Report the lines of the data below that contain the string "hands".
....
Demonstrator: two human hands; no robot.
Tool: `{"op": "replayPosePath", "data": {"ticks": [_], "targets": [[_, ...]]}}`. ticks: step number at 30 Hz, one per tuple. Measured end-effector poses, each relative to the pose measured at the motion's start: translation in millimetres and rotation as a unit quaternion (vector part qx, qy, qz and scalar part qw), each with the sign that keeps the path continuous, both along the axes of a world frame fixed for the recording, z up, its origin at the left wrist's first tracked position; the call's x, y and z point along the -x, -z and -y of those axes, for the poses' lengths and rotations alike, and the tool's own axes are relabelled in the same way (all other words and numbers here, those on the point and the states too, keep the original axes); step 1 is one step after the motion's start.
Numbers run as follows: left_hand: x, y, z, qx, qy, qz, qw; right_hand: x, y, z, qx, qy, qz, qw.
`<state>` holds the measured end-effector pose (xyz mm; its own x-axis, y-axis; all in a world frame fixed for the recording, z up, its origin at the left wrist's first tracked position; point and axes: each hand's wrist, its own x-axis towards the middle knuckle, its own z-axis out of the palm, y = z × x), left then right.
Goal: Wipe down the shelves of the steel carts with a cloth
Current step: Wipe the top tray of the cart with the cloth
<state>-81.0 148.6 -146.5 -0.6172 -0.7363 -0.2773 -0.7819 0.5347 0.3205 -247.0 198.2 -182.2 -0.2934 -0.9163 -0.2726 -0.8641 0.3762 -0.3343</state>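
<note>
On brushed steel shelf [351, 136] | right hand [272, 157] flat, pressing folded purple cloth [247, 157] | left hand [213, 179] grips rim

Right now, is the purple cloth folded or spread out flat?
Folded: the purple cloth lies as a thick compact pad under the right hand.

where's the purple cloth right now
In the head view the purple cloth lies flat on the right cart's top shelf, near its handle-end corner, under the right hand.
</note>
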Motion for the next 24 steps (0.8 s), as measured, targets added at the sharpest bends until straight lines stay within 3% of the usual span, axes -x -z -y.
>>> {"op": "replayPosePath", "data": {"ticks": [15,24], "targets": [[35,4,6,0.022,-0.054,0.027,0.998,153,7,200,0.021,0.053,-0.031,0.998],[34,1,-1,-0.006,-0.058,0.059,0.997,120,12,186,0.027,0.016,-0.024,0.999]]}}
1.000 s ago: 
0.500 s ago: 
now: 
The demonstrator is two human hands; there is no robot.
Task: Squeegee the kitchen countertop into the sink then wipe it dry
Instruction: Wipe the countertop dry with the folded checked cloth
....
Exercise result:
Demonstrator: two human hands; no robot.
The demonstrator is two human hands; there is no robot.

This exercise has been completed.